El jueves llegaron tantas noticias que no tuve más remedio que oírlas, por mucho que me hubiera propuesto permanecer ajena a todo aquello. La principal novedad era que la capital estaba rodeada por tropas leales a la República, y se decía que los sublevados no podrían aguantar mucho tiempo. Yo me imaginaba que se estaría librando una tremenda batalla en las afueras, con trincheras y barricadas, igual que en las películas, y que los rebeldes se estarían batiendo a la desesperada mientras las fuerzas leales avanzaban a cañonazo limpio.

Al día siguiente supimos que habían sobrevolado la ciudad algunos aviones y que incluso se habían lanzado bombas, con lo que la batalla que yo veía en mi imaginación alcanzó proporciones tremendas. Cuando dijeron que los guardias civiles sublevados estaban sitiados en su cuartel, nos imaginamos que era cuestión de horas que todo acabara. El sábado 25, día de Santiago, nos enteramos de que los rebeldes se habían rendido y el Gobierno había recuperado la capital.

Sentí un gran entusiasmo en ese momento, como si yo misma hubiera participado en la lucha con un fusil al hombro. Qué curioso. Me había pasado varios días sin querer oír una palabra de todo aquello y ahora, de repente, me moría por volver para aplaudir a las tropas victoriosas que nos habían liberado la ciudad.

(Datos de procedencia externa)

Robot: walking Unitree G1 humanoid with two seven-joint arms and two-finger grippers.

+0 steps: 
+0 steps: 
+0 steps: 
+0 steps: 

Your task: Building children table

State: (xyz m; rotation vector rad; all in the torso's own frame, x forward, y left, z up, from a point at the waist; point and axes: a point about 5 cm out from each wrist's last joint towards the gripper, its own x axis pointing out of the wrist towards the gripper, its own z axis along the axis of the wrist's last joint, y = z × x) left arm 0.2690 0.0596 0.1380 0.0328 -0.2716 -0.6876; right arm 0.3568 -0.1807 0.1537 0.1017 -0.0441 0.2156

– ¿Nos vamos a casa ya? -le pregunté entonces a mi padre.

Pero él me pidió paciencia con un gesto. Los demás habían abierto una botella de vino y celebraban la vuelta a la normalidad. Hasta las mujeres se habían sumado a la fiesta. Mi padre, en cambio, permanecía apartado y con la cara muy seria.

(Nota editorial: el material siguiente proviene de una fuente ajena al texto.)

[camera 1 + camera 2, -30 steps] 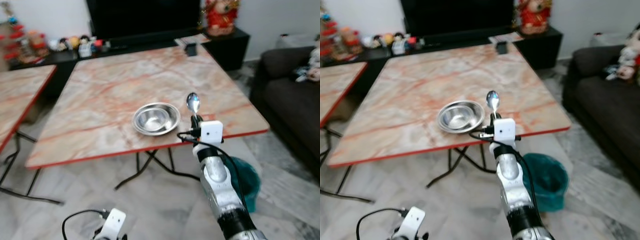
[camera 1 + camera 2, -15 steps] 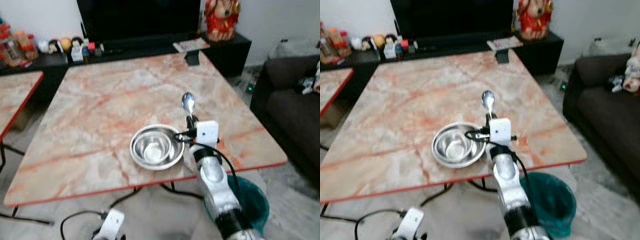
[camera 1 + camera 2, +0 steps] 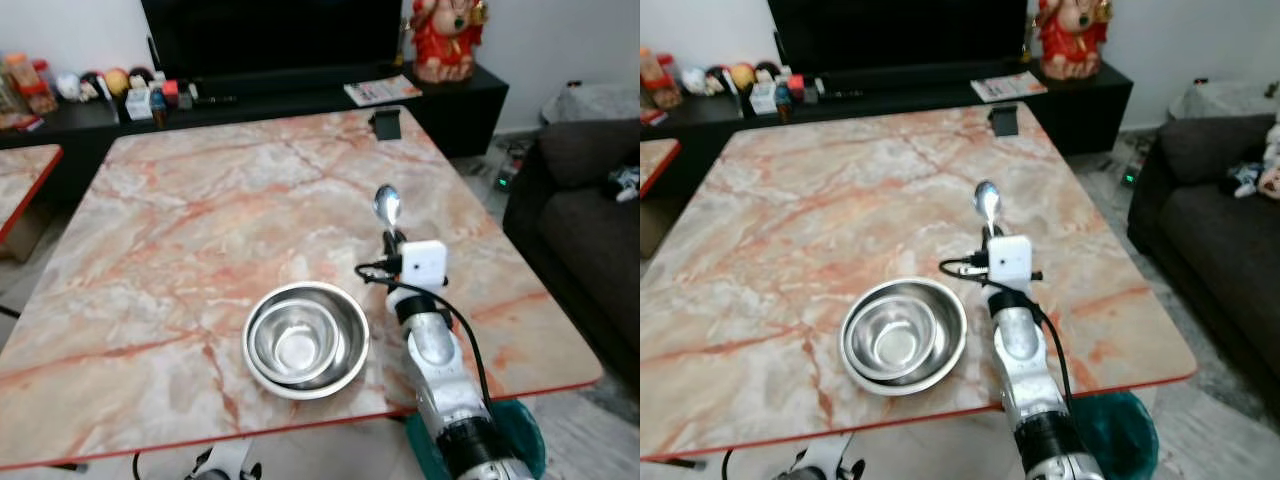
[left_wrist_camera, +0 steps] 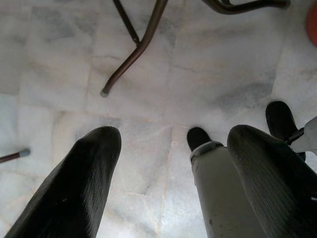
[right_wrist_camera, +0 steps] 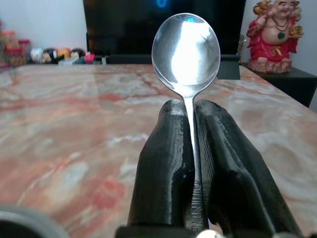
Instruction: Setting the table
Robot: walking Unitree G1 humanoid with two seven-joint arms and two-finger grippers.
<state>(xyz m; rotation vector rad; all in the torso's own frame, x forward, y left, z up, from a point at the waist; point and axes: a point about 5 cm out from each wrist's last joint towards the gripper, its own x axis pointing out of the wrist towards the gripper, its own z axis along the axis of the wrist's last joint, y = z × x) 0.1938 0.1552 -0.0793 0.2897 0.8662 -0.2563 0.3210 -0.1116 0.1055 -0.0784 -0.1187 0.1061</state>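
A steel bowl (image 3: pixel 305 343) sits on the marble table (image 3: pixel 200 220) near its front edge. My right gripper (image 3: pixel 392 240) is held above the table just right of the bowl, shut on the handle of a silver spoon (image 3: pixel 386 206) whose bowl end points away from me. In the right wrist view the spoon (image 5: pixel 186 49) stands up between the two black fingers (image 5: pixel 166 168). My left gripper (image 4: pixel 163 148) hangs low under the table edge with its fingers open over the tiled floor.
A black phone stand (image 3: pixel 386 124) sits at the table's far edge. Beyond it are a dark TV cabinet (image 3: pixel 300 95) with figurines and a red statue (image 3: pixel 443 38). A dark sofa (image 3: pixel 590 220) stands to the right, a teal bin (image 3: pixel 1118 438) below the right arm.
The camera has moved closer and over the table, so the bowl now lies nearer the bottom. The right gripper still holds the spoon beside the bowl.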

– ¿No está usted contento, padre?

El me miró durante un largo rato, mientras los brindis se sucedían a nuestro alrededor. No dijo nada, pero en sus ojos vi una tristeza tan grande que mi entusiasmo se esfumó de repente.

– Pues claro que estoy contento, Maruja -me contestó por fin.

Aunque yo sabía que mi padre nunca mentía, por una vez no creí lo que me dijo.